Terry Holland once said that the best measure of a coach’s impact is the difference between what was and what is. He was talking, of course, of George Welsh, whose impact was easy enough to see: building a program from the rubble, a gleaming 60,000-seat stadium, near-perennial bowl trips and near-occasional contention for the ACC title.
Given how many people want Welsh’s successor fired, it’s time to ask the question of what, exactly, is Al Groh?
Is he a collection of alternating 5- and 9-win seasons? A series of great assistants and brain drain, rinse and repeat? Orange t-shirts and a traditional marching band? Christmastime in Charlotte or Boise in the good years? An endless supply of third down backs?

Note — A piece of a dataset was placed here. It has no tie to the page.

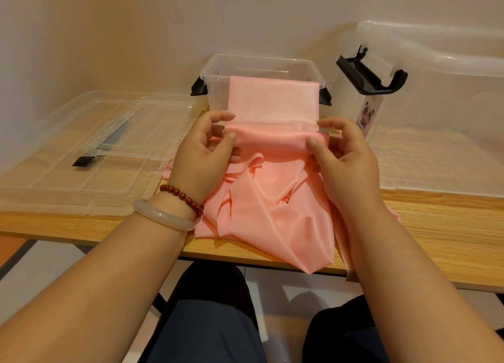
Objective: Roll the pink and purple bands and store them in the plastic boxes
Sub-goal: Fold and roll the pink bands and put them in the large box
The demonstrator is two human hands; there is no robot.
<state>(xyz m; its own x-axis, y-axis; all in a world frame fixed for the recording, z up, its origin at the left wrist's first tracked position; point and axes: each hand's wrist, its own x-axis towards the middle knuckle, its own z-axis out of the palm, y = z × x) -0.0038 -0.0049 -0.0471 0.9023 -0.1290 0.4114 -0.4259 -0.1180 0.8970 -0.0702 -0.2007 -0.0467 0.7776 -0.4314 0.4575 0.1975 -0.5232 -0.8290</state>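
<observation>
On the wooden table (441, 215), at the far left, a clear lid (90, 144) lies flat. Beside it the left hand (201, 150), with a pale bangle (161, 215) and red beads (182, 196) at the wrist, pinches the left end of a rolled part of the pink band (272, 199) between thumb and curled fingers. The band's far end hangs over the front rim of the small clear box (259, 60), and its loose part lies crumpled toward the table edge. The right hand (346, 155) pinches the roll's right end. A large clear box (450, 95) stands rightmost.

1 head view, close, facing forward and down
</observation>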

A yearly beatdown by Tech?
More importantly, and this is the question not asked enough, is he the best we can do?
Probably, surprisingly, damningly, yes.
Look at the past five major coaching searches at Virginia and see how close it came to landing a big name or the kind of blue chip top assistant that is a surefire bet to succeed?
The searches replacing Holland, Jeff Jones, George Welsh, Pete Gillen and Dave Leitao had tons of fun rumors of a Tubby Smith or a pre-Georgia Mark Richt, some near-misses such as Rick Barnes, but really, the biggest “name” hires were Gillen and Groh; Gillen was coming off a pretty terrible season (he had lost a bunch of starters, I know, I know) and Groh’s 2000 Jets had collapsed after a 9-3 start to miss the playoffs, and nobody in New York seemed too upset he was gone (the Jets are cursed, I know, I know). But would you have imagined that Jerry Sandusky would have done much better over the past eight years? If Groh had gotten fired last winter, who would be coaching the Cavaliers right now?
Which makes UVa’s vague tolerance/hate relationship with Groh all the more depressing; it’s like a married couple that’s been together so long divorce seems like too much of an effort. The well’s been poisoned too much for any real reconciliation; it’s just a stalemate between Groh getting annoyed enough to quit or two losing seasons in a row providing Littlepage with enough cover to make what should be a bold decision look easy.
Groh’s not particularly likable, and he and Craig Littlepage have seemed somewhat callous in their treatment of a lot of things about Virginia football fans have liked (walking back to the tailgates at halftime, not going to games wearing gym clothes, having a pep band that served as a nice outlet for the “indoor kids,” having strained relationships with black quarterbacks over their “decision making,”) and running them into the ground. Creeping Big State U-ism indeed, only without the trips to the Peach Bowl.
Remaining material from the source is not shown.